# [WORK ORDER]
Word for word, restate the lines of the data below between those holding "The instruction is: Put" and "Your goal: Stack", inclusive; pictures do not belong in the copy.

[Records contained in a dataset]
________

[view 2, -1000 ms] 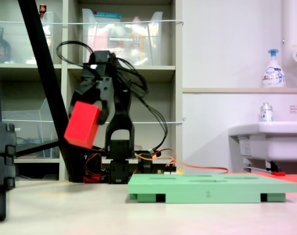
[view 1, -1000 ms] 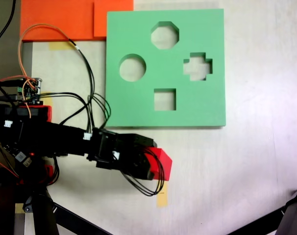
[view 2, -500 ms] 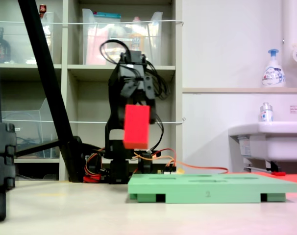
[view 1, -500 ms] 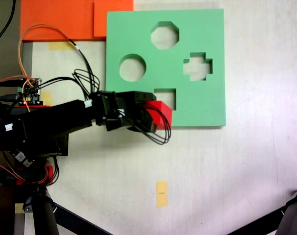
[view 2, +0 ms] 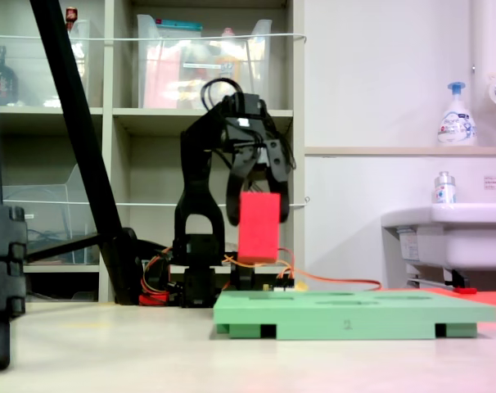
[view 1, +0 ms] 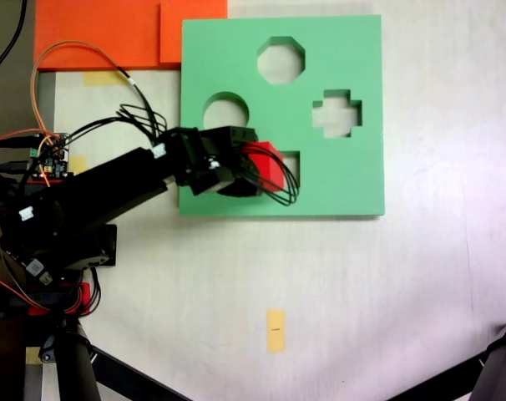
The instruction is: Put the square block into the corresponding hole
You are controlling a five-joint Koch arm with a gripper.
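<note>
The red square block (view 1: 265, 164) (view 2: 259, 227) is held in the air by my gripper (view 1: 246, 166) (view 2: 257, 195), which is shut on it. In the first exterior view the block covers the left part of the square hole (view 1: 290, 168) in the green foam board (view 1: 336, 58). In the second exterior view the block hangs upright, clearly above the green foam board (view 2: 354, 313), near the second exterior view's left end of the board. The hole's right part still shows past the block.
The board also has a round cut-out (view 1: 220, 109), an octagonal one (view 1: 280, 59) and a cross-shaped one (view 1: 336, 113). Orange sheets (view 1: 103, 33) lie at the back left, a yellow tape strip (view 1: 275, 331) in front. Tripod legs (view 1: 78, 363) and cables stand at the first exterior view's left.
My arm has swung from the table in front of the board up over the board, carrying the red block to the square hole's left side. The block hangs straighter now.
</note>
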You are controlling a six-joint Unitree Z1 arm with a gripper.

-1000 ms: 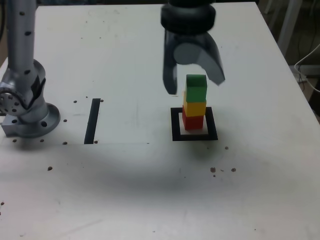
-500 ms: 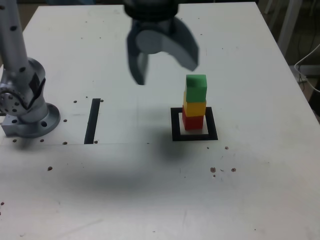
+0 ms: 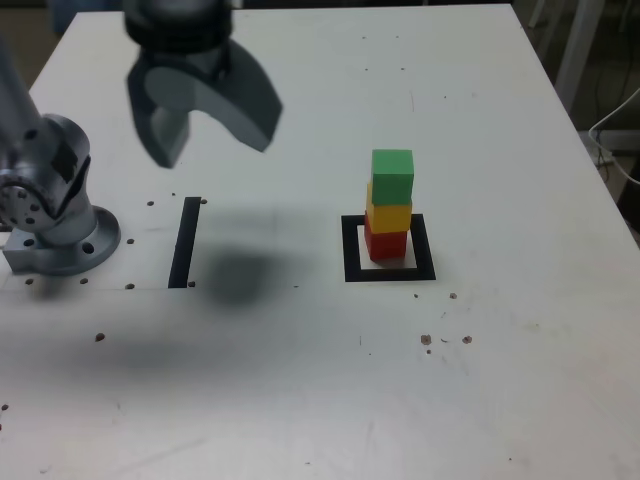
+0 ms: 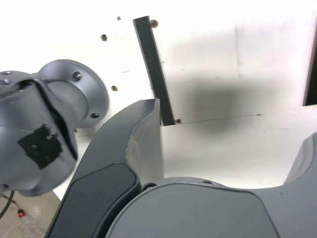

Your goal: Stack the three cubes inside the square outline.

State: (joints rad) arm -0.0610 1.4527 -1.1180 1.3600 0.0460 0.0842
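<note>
In the exterior view the three cubes stand as one upright stack: red cube (image 3: 385,244) at the bottom, yellow cube (image 3: 390,216) on it, green cube (image 3: 392,176) on top. The red one rests on the white centre of the square outline (image 3: 350,250). My gripper (image 3: 210,148) hangs open and empty well above the table, far toward the exterior view's left of the stack, over the black strip. In the wrist view the gripper (image 4: 233,134) shows wide-open jaws with bare table between them; no cube shows there.
A straight black tape strip (image 3: 185,241) lies on the table between the stack and the arm's grey base (image 3: 55,215); both also show in the wrist view, strip (image 4: 154,72) and base (image 4: 44,134). Small dark specks dot the white table (image 3: 300,380).
The gripper has let go of the green cube, opened wide and travelled from over the stack up and toward the exterior view's left. The stack has stayed in place.
</note>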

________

# [ANSWER]
The instruction is: Put the square block into the corresponding hole
You are controlling a five-joint Koch arm with a gripper.
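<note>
The red square block (view 1: 265, 164) (view 2: 259, 227) is held in the air by my gripper (view 1: 246, 166) (view 2: 257, 195), which is shut on it. In the first exterior view the block covers the left part of the square hole (view 1: 290, 168) in the green foam board (view 1: 336, 58). In the second exterior view the block hangs upright, clearly above the green foam board (view 2: 354, 313), near the second exterior view's left end of the board. The hole's right part still shows past the block.
The board also has a round cut-out (view 1: 220, 109), an octagonal one (view 1: 280, 59) and a cross-shaped one (view 1: 336, 113). Orange sheets (view 1: 103, 33) lie at the back left, a yellow tape strip (view 1: 275, 331) in front. Tripod legs (view 1: 78, 363) and cables stand at the first exterior view's left.
My arm has swung from the table in front of the board up over the board, carrying the red block to the square hole's left side. The block hangs straighter now.
</note>
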You are controlling a six-joint Unitree Z1 arm with a gripper.

-1000 ms: 
-500 ms: 
+0 ms: 
+0 ms: 

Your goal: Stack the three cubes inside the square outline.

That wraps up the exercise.